Exact copies of all the lines below are required.

* [Data section]:

%%

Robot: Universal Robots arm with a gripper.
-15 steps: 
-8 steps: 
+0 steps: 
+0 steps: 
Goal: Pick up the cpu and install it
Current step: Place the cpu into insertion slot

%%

* [Exercise output]:
Robot: Universal Robots arm with a gripper.
-15 steps: 
-8 steps: 
+0 steps: 
+0 steps: 
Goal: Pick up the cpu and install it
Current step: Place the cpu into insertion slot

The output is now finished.